According to reports, the book has been published because Canongate discovered that Assange had spent his book advance on legal fees.

The book was published under extreme secrecy, with Canongate only telling retailers of the book the day before it was set to hit shelves, according to The Associated Press.

Critics have argued that publication of the memoir gives Assange a taste of his own medicine, with one commentator saying, "It is the one that exposes him before he is ready – a sweet justice for all those he in turn exposed unfairly."

However, Assange continues to feel wronged adding that the publishing of the book became not about "freedom of information" but about "old-fashioned opportunism and duplicity – screwing people over to make a buck."

Assange is an Australian publisher, journalist, and computer programmer that rose to fame with his news leaks website, WikiLeaks.

Assange has stated that he set up the website in 2006 in order to create the foundation for governments to be forced to become more open to their citizenry.
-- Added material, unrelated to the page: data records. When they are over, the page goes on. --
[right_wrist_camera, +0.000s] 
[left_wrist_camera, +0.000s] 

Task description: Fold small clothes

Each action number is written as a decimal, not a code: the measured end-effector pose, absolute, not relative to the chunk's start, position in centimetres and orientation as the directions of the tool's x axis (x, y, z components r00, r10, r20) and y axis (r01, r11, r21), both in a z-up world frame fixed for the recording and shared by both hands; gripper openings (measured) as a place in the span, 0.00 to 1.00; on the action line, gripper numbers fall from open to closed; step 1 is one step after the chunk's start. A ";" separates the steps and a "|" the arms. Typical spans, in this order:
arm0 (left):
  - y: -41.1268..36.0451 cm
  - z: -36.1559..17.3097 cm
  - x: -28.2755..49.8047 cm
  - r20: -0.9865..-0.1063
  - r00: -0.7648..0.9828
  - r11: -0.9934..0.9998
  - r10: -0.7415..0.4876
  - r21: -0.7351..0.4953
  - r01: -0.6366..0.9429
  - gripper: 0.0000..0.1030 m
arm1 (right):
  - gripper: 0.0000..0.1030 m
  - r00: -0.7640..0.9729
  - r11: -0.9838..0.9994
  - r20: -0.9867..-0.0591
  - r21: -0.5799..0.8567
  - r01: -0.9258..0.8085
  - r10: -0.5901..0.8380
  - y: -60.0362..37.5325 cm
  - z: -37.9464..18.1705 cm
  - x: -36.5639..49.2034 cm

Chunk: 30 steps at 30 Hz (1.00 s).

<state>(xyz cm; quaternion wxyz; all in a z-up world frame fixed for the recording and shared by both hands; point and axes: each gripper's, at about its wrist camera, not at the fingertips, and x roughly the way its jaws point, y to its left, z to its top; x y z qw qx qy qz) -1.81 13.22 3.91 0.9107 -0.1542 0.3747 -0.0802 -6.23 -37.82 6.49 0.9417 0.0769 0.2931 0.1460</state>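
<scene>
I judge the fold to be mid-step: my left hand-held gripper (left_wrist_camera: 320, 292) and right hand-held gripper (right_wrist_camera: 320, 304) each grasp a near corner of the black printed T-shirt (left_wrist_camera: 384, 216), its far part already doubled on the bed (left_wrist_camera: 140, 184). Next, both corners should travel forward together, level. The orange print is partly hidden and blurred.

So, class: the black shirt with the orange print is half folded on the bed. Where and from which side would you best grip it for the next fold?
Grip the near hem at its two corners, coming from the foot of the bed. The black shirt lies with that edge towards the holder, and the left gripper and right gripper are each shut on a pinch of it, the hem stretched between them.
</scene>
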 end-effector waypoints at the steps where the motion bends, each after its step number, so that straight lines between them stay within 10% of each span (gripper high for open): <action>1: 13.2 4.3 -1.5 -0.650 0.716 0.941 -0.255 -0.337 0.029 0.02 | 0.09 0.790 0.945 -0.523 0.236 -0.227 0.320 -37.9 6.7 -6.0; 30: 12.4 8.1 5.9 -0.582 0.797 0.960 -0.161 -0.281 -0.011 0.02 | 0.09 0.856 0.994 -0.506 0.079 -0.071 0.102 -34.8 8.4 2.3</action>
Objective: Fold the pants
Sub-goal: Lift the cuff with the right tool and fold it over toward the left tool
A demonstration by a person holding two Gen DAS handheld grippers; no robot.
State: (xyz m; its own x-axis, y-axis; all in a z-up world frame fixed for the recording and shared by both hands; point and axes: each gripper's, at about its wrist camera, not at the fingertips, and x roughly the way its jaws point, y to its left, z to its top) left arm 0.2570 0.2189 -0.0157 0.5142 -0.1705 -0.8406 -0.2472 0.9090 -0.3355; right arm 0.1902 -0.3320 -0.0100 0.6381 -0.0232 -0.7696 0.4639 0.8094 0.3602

The website has earned notoriety for exposing major human rights abuses including publishing information on extrajudicial killings in Kenya and exposing Guantanamo Bay procedures.

However, he has also faced a lot of criticism for releasing sensitive intelligence information to the masses.

Assange, currently out on bail in Britain, has said in the past that the purpose of WikiLeaks is to "radically shift the behavior" of government institutions. He has argued to do so, "We must think clearly and boldly for if we have learned anything, it is that regimes do not want to be changed. We must think beyond those that have gone before us and discover technological changes that embolden us with ways to act in which our forbears could not."